Antonietta Positano
Tecnica: Acrilico,
Markers, Soft Pastels, Pastelli ad Olio e Fineliners su Tela Grana Extra Fin
Anno: 2022
Dimensione senza cornice: 5o x 70 cm
Descrizione: Chiedermi quale sia il vero connubio tra l’uomo e lo spazio è stato il dilemma che ha dato vita a quest’opera ed è la domanda per eccellenza che accompagna le riflessioni che mi pone da sempre il mio amore viscerale per l’Architettura e lo spazio urbano.
SPAZIO, dal latino
spatium, derivante a sua volta da patere, “
essere aperto”. Al contrario della sua natura materica, lo spazio esiste e si concretizza innanzitutto nella mente dell’essere umano. Se mi trovo in una stanza, la mia idea di quest’ultima cambia in base a ciò che elaboro in primis da un punto di vista psicologico. Lo spazio quindi nasce perché l’uomo, dotato per automatismi cerebrali di percezione per l’abitato, lo crea in modo relativistico e innanzitutto all’interno del suo cervello. Dalle sue impressioni trasposte, poi, nella realtà, ne derivano idee vere e proprie di ciò che lo sta circondando. Lo spazio cessa di esistere quando l’uomo lo abbandona poiché la sua essenza risiede nella capacità di viverlo, toccarlo con mano. È
antropocentrico. Questo pensiero apre le porte all’esplosione della mia opera che vuole a tutti i costi interrogarsi su quale sia la relazione che intercorre tra la solitudine dell’essere umano e l’Architettura, senza la pretesa, però, di giungere ad una conclusione definitiva. “
Diesest ist Lange her”, recitava una strofa di una poesia di George Trakl che ho conosciuto grazie ad uno dei miei mentori che è Aldo Rossi. ‘’

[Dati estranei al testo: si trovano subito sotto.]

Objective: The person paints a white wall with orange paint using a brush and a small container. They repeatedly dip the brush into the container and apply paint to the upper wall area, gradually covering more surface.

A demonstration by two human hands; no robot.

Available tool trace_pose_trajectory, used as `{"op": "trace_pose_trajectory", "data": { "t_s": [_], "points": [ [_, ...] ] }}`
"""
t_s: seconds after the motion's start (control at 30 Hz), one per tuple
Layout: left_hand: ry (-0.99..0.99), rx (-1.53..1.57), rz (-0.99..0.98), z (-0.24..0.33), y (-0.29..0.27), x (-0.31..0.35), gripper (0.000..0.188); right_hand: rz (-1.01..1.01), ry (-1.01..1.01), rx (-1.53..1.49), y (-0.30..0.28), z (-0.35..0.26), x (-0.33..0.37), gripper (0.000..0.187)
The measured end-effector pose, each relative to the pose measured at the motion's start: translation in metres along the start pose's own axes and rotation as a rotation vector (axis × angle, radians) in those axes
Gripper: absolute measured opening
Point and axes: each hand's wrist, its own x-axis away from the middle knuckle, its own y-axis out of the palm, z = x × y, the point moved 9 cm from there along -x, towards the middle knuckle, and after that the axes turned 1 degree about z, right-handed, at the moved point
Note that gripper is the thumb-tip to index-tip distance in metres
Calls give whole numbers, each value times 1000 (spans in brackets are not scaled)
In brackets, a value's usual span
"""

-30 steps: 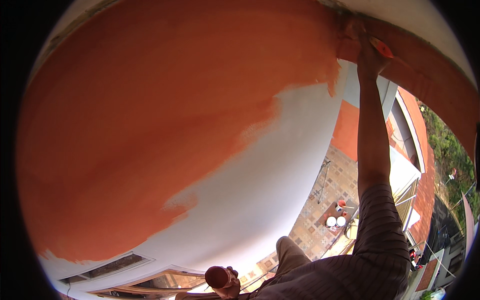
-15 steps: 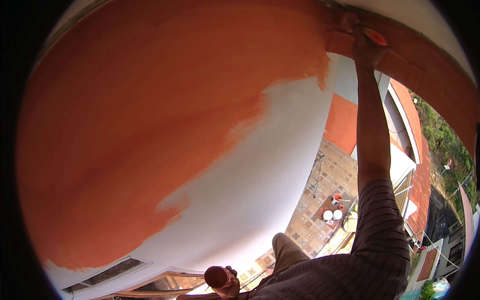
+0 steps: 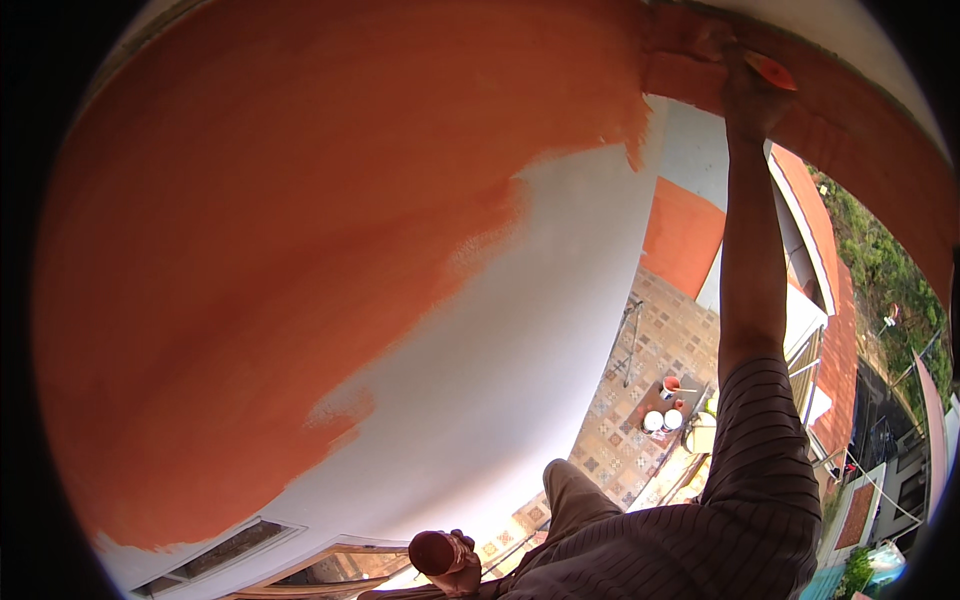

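Stretched far up to the upper right, my right hand (image 3: 752, 108) is closed round a paintbrush, whose orange-red handle end (image 3: 770, 71) sticks out of the fist. Its bristles are dark and hard to make out against the orange-painted beam (image 3: 850, 165) they seem to touch, near the corner with the wall. Low in the view, my left hand (image 3: 463, 574) grips a round container (image 3: 432, 552), its top coated reddish brown. Wet-looking orange paint (image 3: 250, 230) covers the upper left of the wall, with a ragged edge against the white lower part (image 3: 480, 370).
Far below lies a patterned tile floor (image 3: 655, 325) with white buckets (image 3: 672, 420), an open paint bucket (image 3: 670, 384) and a thin metal stand (image 3: 630, 345). A window opening (image 3: 215, 555) sits at the lower left. Roofs and trees (image 3: 875, 245) show at the right.
My right hand with the paintbrush has shifted slightly right along the beam. The left hand keeps its hold on the container, and the view has tilted a little.
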Motion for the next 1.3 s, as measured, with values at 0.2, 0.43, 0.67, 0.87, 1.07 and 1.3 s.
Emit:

Ora questo è perduto” in italiano. Perduto perché le mie Architetture nascono sulla tela intenzionalmente alienate. Frammentate da una composizione
en miettes, a pezzi, scombinate e disperse caoticamente. A tratti oniriche, per certi aspetti unite come delle città satelliti ma pur sempre sole. Sono introverse, hanno voglia di dissolversi e insieme ad esse scompare anche l’uomo, che vaga imperterrito consapevole della sua microscopica esistenza tra tanti altri. L’uomo, però, non riesce a fare a meno di tessere ambienti.
Il termine "
tessitura", quando si parla di Architettura, più che riferirsi al materiale con il quale un qualsiasi spazio possa essere realizzato e quindi alla stoffa di un edificio, mira al cucire vero e proprio ai fini dell'abitare. "

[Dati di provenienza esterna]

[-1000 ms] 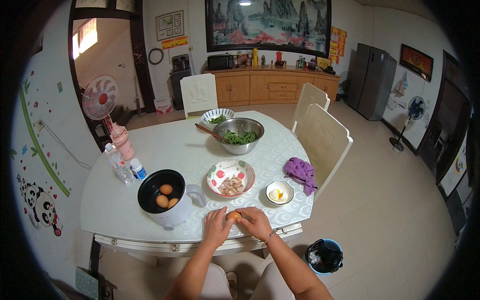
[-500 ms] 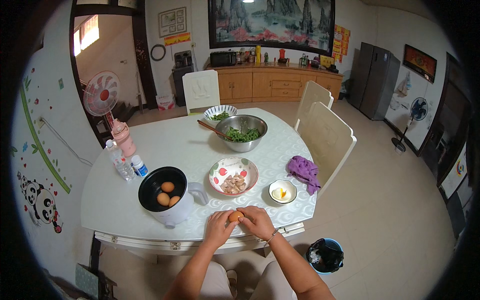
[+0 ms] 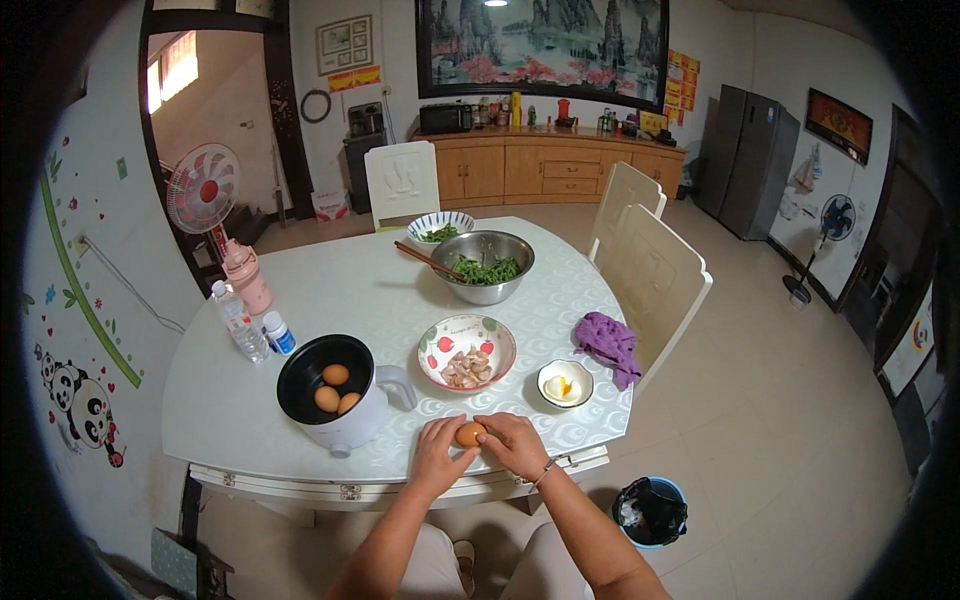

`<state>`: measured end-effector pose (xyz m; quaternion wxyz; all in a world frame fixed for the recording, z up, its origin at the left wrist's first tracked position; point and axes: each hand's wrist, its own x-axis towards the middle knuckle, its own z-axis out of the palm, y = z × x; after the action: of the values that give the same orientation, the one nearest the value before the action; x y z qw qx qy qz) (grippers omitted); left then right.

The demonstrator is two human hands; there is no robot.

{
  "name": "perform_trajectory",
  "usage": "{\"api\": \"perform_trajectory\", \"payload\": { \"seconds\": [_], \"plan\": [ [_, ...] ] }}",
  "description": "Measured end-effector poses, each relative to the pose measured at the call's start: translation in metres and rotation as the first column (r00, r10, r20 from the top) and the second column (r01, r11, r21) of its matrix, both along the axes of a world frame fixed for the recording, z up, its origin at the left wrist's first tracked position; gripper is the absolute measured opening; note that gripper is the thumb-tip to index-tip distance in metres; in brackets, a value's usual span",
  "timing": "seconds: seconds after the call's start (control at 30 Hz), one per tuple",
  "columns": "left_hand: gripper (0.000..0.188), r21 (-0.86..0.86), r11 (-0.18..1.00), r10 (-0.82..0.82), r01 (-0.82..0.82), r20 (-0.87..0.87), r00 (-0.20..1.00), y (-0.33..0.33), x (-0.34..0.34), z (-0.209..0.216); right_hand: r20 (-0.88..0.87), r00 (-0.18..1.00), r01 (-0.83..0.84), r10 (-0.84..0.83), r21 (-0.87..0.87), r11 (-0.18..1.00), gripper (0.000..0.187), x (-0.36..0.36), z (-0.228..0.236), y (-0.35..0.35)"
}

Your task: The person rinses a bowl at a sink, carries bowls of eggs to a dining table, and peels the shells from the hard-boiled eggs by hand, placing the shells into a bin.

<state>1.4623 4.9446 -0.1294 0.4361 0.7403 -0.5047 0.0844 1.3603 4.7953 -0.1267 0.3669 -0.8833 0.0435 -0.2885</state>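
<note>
At lower centre of the frame, the fingers of the left hand (image 3: 438,459) and right hand (image 3: 514,444) grasp a brown egg (image 3: 469,434) from opposite sides at the tabletop's (image 3: 350,290) near edge, apparently for steadiness.

Smooth-shelled egg (image 3: 469,434) between left grip (image 3: 437,456) and right grip (image 3: 511,444); beyond, glossy strawberry-patterned bowl (image 3: 445,336); farther, shiny metal mixing bowl (image 3: 488,293); rightward, matt cloth (image 3: 607,347); beneath, smooth glossy bench (image 3: 370,280).

Brown egg (image 3: 470,434), strawberry-patterned bowl (image 3: 436,345)
</note>
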Motion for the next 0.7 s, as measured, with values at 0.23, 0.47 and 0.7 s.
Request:
{"api": "perform_trajectory", "payload": {
  "seconds": [0.23,0.47,0.7],
  "plan": [
    [0.043,0.082,0.996,0.031,-0.034,0.028,0.999,0.0009,0.0012,-0.0044,0.041,0.999,-0.004,0.000,0.096,0.995,0.029,-0.0031,0.0061,0.0028],
    [0.038,-0.001,1.000,-0.013,0.012,-0.025,1.000,0.0010,0.0028,-0.0046,0.057,0.997,-0.059,0.054,0.100,0.993,0.029,-0.0017,0.0033,-0.0005],
    [0.040,0.030,1.000,0.001,0.001,-0.046,0.999,-0.0003,0.0029,-0.0025,0.053,0.999,-0.002,-0.003,0.098,0.995,0.032,-0.0024,0.0067,0.0035]
  ]
}}
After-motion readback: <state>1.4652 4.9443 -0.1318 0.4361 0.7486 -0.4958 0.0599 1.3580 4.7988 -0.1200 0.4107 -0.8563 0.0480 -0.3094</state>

Abitare" non implica necessariamente la presenza di uno spazio materico abitativo:
l'essere umano abita sempre in quanto presenza in un luogo, organizza lo spazio in base a ciò che lo circonda.
Non è l'abitare a dominare l'abitante, bensì il contrario.

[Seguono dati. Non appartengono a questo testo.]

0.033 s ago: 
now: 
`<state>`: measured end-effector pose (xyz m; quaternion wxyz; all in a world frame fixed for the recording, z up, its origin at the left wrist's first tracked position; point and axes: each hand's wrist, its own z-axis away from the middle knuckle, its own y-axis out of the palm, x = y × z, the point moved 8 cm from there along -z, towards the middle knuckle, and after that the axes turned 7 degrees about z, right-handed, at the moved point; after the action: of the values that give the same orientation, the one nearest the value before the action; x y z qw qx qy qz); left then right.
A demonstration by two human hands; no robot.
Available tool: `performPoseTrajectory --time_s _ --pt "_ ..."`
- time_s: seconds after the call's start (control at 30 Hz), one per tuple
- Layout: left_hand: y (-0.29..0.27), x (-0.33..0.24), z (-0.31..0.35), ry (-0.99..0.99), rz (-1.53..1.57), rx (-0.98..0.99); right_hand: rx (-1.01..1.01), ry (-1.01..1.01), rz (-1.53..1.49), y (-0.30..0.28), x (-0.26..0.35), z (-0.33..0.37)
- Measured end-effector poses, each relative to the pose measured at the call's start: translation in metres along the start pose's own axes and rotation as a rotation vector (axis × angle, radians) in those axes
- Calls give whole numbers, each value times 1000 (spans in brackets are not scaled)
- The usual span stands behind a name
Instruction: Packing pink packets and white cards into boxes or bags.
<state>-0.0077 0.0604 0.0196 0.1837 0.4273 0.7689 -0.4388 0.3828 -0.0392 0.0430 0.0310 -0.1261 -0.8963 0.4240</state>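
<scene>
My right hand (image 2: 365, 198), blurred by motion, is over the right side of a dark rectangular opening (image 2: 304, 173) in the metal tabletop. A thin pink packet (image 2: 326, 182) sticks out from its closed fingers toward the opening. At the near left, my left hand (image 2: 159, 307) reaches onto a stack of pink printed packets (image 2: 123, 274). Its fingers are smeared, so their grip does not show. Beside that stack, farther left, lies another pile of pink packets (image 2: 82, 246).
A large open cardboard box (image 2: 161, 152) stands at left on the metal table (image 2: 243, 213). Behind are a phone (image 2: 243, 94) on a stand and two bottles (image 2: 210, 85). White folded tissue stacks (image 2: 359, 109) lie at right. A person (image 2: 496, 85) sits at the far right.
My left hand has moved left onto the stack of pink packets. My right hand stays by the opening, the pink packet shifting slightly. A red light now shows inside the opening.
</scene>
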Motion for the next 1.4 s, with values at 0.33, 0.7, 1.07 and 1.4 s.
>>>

L’uomo abita da solo tra tanti altri.
È un mortale tra i mortali.
Quest’opera vuole essere uno specchio moderno nonché contestualizzare mediante una metafora visiva la nostra condizione moderna, della solitudine che abbiamo forgiato dentro e fuori noi stessi in un momento post-pandemico dove abbiamo rimosso chi siamo veramente.
I miei uomini allora possono solo abitare, invadono lo spazio come degli
spettri, del tutto amorfi in quanto non più identitari, lobotomizzati e ciechi rispetto a ciò che li circonda.